Print the lines exactly. Start at the first line of the material below, end with the line that contains "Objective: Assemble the", and skip all pictures.

> [Dataset content]
▼▼▼
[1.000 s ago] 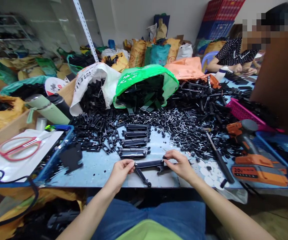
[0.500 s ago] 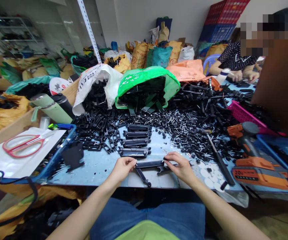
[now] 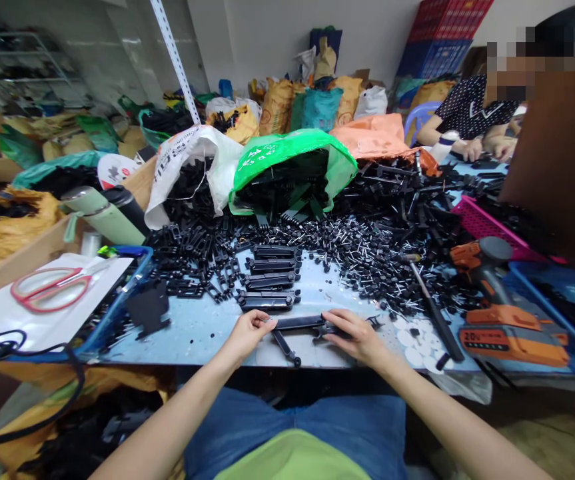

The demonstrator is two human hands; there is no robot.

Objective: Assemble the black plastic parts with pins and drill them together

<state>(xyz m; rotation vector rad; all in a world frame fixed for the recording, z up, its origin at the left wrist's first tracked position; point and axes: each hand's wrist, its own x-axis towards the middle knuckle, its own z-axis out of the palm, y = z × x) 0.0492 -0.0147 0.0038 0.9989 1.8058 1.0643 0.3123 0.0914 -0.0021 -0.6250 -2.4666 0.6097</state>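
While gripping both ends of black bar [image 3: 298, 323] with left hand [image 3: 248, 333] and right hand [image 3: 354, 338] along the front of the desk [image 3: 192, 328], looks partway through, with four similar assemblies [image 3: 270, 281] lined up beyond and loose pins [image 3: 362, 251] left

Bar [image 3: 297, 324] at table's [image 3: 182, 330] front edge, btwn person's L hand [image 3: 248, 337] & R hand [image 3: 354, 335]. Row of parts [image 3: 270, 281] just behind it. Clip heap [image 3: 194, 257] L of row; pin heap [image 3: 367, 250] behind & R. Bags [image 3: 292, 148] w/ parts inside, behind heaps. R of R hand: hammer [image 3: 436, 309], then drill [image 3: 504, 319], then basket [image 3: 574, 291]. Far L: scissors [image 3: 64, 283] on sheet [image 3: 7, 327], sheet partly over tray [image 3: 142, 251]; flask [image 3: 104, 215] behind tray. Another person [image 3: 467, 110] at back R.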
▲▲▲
> [Response to this task]
[1.000 s ago] 
[0.500 s ago] 
[now] 

The demonstrator is two human hands; there is no robot.

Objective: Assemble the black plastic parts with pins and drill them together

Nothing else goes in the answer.